Chapter 7: Serialization Framework
PRE-ALPHA WARNING: This is a pre-alpha version of The Sigma Book. Content may be incomplete, inaccurate, or subject to change. Do not use as a source of truth. For authoritative information, consult the official repositories:
- sigmastate-interpreter — Reference Scala implementation
- sigma-rust — Rust implementation
- ergo — Ergo node
Prerequisites
- Binary encoding concepts (bits, bytes, big-endian vs little-endian)

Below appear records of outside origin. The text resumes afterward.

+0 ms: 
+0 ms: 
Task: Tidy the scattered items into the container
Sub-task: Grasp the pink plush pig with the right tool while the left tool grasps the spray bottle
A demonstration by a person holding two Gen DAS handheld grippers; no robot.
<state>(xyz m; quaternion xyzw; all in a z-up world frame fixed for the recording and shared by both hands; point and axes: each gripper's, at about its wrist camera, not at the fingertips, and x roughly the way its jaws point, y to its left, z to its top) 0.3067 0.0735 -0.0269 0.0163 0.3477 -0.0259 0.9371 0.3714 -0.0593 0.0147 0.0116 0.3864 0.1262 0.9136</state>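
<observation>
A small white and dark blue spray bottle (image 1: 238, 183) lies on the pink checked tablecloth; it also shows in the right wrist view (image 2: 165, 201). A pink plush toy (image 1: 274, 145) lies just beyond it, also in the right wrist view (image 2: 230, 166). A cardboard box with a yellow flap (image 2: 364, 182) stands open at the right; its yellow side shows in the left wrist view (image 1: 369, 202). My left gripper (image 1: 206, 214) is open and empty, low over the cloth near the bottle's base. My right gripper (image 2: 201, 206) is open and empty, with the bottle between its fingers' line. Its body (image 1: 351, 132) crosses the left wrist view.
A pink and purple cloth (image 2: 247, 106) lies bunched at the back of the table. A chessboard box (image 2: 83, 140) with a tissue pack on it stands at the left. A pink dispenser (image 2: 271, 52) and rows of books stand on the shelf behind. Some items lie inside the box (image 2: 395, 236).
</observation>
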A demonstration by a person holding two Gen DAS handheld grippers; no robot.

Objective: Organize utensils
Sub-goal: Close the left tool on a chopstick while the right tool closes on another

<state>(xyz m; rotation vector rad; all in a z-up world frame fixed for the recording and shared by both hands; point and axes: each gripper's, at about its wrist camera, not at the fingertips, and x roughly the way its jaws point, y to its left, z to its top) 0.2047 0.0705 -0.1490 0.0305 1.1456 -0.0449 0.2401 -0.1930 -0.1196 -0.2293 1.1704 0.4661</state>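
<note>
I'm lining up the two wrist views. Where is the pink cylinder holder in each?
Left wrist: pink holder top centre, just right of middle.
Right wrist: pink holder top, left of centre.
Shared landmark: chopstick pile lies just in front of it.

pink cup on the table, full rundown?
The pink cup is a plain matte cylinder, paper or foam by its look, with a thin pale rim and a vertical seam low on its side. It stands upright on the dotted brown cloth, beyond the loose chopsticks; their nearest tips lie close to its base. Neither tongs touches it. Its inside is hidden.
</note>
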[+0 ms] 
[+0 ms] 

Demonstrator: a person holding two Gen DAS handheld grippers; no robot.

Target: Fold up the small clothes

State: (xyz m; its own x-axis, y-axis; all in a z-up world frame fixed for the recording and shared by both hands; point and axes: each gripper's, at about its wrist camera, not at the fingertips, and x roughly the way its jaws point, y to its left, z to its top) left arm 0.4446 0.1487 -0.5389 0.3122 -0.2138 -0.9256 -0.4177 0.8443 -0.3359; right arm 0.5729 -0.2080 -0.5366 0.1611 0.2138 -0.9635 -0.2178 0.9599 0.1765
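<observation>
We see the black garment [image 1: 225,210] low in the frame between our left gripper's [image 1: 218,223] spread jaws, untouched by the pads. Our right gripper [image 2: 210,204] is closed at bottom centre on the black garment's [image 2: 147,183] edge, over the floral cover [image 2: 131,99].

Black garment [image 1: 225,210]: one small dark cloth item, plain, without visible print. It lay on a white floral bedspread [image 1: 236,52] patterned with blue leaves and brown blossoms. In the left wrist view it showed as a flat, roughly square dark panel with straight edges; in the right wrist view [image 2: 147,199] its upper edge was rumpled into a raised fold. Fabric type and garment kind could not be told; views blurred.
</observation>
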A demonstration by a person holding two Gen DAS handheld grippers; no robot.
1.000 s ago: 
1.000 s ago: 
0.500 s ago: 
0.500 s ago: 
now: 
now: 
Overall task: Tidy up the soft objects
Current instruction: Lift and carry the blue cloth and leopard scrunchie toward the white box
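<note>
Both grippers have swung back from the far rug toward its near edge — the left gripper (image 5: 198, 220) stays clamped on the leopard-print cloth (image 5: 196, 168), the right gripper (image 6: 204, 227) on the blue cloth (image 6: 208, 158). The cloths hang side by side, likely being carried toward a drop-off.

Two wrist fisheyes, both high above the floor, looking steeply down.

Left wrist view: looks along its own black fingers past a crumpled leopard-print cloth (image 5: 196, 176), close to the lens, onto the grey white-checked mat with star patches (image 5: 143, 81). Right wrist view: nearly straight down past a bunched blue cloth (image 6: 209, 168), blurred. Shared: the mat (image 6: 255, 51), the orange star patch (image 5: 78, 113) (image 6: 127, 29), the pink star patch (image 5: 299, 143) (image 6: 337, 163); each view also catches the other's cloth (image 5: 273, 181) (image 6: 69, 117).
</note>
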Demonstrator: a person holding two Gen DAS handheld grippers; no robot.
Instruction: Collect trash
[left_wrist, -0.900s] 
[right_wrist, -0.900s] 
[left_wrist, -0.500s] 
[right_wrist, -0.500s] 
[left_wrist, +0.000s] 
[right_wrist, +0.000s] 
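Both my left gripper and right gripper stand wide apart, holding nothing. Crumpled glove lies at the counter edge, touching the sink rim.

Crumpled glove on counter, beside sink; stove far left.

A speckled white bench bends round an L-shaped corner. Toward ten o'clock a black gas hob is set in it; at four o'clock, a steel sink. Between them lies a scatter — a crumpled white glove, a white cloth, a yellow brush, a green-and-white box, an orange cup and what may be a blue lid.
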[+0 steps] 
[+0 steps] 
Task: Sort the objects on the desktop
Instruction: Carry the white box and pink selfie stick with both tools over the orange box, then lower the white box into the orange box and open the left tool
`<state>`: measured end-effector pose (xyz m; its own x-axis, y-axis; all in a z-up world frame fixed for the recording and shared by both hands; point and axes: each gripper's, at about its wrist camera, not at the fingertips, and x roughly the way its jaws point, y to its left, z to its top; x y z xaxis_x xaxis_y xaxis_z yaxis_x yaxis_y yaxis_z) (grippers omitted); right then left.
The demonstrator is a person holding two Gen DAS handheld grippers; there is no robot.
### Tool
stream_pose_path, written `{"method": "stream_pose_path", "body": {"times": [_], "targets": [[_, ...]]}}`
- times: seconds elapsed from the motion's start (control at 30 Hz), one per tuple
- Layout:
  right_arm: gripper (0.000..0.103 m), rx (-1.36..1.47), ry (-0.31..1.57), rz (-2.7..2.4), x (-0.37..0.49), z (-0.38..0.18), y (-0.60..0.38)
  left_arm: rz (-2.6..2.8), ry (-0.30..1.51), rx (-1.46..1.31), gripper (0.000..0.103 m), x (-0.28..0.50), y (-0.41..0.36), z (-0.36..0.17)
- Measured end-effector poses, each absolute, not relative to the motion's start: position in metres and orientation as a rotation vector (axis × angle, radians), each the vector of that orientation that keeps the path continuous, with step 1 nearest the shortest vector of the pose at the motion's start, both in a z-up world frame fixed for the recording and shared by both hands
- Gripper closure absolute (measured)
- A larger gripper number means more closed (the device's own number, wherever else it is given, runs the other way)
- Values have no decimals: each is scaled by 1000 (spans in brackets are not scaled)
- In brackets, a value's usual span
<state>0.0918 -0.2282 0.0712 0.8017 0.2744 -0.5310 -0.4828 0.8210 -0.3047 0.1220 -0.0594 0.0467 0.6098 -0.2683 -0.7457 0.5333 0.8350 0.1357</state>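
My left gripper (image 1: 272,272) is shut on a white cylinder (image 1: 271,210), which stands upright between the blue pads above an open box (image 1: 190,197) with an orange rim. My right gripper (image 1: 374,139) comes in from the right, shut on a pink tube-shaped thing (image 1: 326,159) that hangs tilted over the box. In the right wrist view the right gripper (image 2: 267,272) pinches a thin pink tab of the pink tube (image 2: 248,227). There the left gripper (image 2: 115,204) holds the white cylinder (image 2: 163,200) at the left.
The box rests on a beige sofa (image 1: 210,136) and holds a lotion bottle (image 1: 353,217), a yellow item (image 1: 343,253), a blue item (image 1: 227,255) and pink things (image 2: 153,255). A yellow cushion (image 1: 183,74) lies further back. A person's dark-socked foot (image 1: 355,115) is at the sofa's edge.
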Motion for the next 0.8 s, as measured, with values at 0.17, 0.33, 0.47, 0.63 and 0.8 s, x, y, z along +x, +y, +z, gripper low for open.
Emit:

- Familiarity with variable-length encoding techniques and their space-efficiency trade-offs
- Prior chapters: Chapter 2 for type codes, Chapter 5 for opcodes
Learning Objectives
By the end of this chapter, you will be able to:
- Explain VLQ (Variable-Length Quantity) encoding and how it achieves compact integer representation
- Describe ZigZag encoding and why it improves VLQ efficiency for signed integers
- Implement type serialization using the type code embedding scheme
- Use
SigmaByteReaderandSigmaByteWriterfor type-aware serialization
Serialization Architecture
Blockchain storage is expensive—every byte of an ErgoTree increases transaction fees and network bandwidth. The serialization framework therefore prioritizes compactness while maintaining determinism (identical inputs must produce identical outputs across all implementations). The system uses a layered design where each layer handles a specific concern12:
┌─────────────────────────────────────────────────┐
│ Application Layer │
│ (ErgoTree, Box, Transaction) │
├─────────────────────────────────────────────────┤
│ Value Serializers │
│ (ConstantSerializer, MethodCall) │
├─────────────────────────────────────────────────┤
│ SigmaByteReader/Writer │
│ (Type-aware, constant store) │
├─────────────────────────────────────────────────┤
│ VLQ Encoding Layer │
│ (Variable-length integers) │
├─────────────────────────────────────────────────┤
│ Byte Buffer I/O │
│ (Raw read/write operations) │
└─────────────────────────────────────────────────┘
Base Serializer Interface
const SigmaSerializer = struct {
pub const MAX_PROPOSITION_SIZE: usize = 4096;
pub const MAX_TREE_DEPTH: u32 = 110;
pub fn toBytes(comptime T: type, obj: T, allocator: Allocator) ![]u8 {
var list = std.ArrayList(u8).init(allocator);
var writer = SigmaByteWriter.init(&list);
try T.serialize(obj, &writer);
return list.toOwnedSlice();
}
pub fn fromBytes(comptime T: type, bytes: []const u8) !T {
var reader = SigmaByteReader.init(bytes);
return try T.deserialize(&reader);
}
};
VLQ Encoding
Variable-Length Quantity (VLQ) represents integers compactly34:
Value Range Bytes Format
─────────────────────────────────────────────────
0 - 127 1 0xxxxxxx
128 - 16,383 2 1xxxxxxx 0xxxxxxx
16,384 - 2,097,151 3 1xxxxxxx 1xxxxxxx 0xxxxxxx
2,097,152 - 268,435,455 4 1xxxxxxx 1xxxxxxx 1xxxxxxx 0xxxxxxx
... ... ...
Each byte uses 7 bits for data; MSB is continuation flag:
0= final byte1= more bytes follow
VLQ Implementation
const VlqEncoder = struct {
/// Write unsigned integer using VLQ encoding
pub fn putUInt(writer: anytype, value: u64) !void {
var v = value;
while ((v & 0xFFFFFF80) != 0) {
try writer.writeByte(@intCast((v & 0x7F) | 0x80));
v >>= 7;
}
try writer.writeByte(@intCast(v & 0x7F));
}
/// Read unsigned integer using VLQ decoding
/// Maximum 10 bytes for u64 (ceil(64/7) = 10)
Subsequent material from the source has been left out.